- Problem description
Your output should be every line below, copied exactly.

*** Material for the task Section Begins ***

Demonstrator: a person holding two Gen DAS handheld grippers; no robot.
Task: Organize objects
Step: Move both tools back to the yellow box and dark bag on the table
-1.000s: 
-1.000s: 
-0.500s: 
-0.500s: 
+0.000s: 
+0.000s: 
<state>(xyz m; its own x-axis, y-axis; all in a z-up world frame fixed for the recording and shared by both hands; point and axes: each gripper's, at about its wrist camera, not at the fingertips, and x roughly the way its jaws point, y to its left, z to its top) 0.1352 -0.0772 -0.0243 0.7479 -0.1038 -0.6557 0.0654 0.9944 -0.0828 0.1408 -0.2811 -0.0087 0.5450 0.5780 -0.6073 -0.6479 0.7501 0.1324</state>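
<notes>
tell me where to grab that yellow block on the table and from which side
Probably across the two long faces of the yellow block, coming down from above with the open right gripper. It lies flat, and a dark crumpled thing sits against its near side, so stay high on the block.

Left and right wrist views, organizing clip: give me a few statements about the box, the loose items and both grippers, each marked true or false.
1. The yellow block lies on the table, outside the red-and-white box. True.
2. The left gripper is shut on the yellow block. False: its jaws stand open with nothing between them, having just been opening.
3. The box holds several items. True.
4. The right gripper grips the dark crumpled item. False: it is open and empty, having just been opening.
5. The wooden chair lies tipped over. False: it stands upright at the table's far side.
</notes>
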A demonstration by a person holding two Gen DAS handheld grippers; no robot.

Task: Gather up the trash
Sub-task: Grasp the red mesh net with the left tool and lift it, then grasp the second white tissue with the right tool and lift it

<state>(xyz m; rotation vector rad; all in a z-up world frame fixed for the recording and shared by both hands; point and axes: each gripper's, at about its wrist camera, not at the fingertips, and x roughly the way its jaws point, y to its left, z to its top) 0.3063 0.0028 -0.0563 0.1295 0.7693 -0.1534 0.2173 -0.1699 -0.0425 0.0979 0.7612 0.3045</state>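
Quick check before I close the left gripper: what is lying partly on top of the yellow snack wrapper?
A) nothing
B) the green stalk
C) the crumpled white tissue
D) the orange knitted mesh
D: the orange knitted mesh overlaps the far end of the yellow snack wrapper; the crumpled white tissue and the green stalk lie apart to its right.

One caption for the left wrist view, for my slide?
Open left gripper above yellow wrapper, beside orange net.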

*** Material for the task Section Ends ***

- Reply
Demonstrator: a person holding two Gen DAS handheld grippers; no robot.
Task: Organize objects
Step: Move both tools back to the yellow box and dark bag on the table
-1.000s: 
-1.000s: 
-0.500s: 
-0.500s: 
+0.000s: 
+0.000s: 
<state>(xyz m; its own x-axis, y-axis; all in a z-up world frame fixed for the recording and shared by both hands; point and axes: each gripper's, at about its wrist camera, not at the fingertips, and x roughly the way its jaws point, y to its left, z to its top) 0.1352 -0.0772 -0.0243 0.7479 -0.1038 -0.6557 0.0654 0.9944 -0.0828 0.1408 -0.2811 -0.0087 0.5450 0.5780 -0.6073 -0.6479 0.7501 0.1324</state>
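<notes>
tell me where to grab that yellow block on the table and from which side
Probably across the two long faces of the yellow block, coming down from above with the open right gripper. It lies flat, and a dark crumpled thing sits against its near side, so stay high on the block.

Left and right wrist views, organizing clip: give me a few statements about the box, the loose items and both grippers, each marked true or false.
1. The yellow block lies on the table, outside the red-and-white box. True.
2. The left gripper is shut on the yellow block. False: its jaws stand open with nothing between them, having just been opening.
3. The box holds several items. True.
4. The right gripper grips the dark crumpled item. False: it is open and empty, having just been opening.
5. The wooden chair lies tipped over. False: it stands upright at the table's far side.
</notes>
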A demonstration by a person holding two Gen DAS handheld grippers; no robot.

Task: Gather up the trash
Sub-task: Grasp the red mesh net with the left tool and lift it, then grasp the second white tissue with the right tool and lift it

<state>(xyz m; rotation vector rad; all in a z-up world frame fixed for the recording and shared by both hands; point and axes: each gripper's, at about its wrist camera, not at the fingertips, and x roughly the way its jaws point, y to its left, z to its top) 0.3063 0.0028 -0.0563 0.1295 0.7693 -0.1534 0.2173 -0.1699 -0.0425 0.0979 0.7612 0.3045</state>
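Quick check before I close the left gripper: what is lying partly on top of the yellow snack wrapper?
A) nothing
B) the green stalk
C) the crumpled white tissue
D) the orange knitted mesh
D: the orange knitted mesh overlaps the far end of the yellow snack wrapper; the crumpled white tissue and the green stalk lie apart to its right.

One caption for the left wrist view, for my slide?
Open left gripper above yellow wrapper, beside orange net.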

Nothing else is needed to finish the exercise.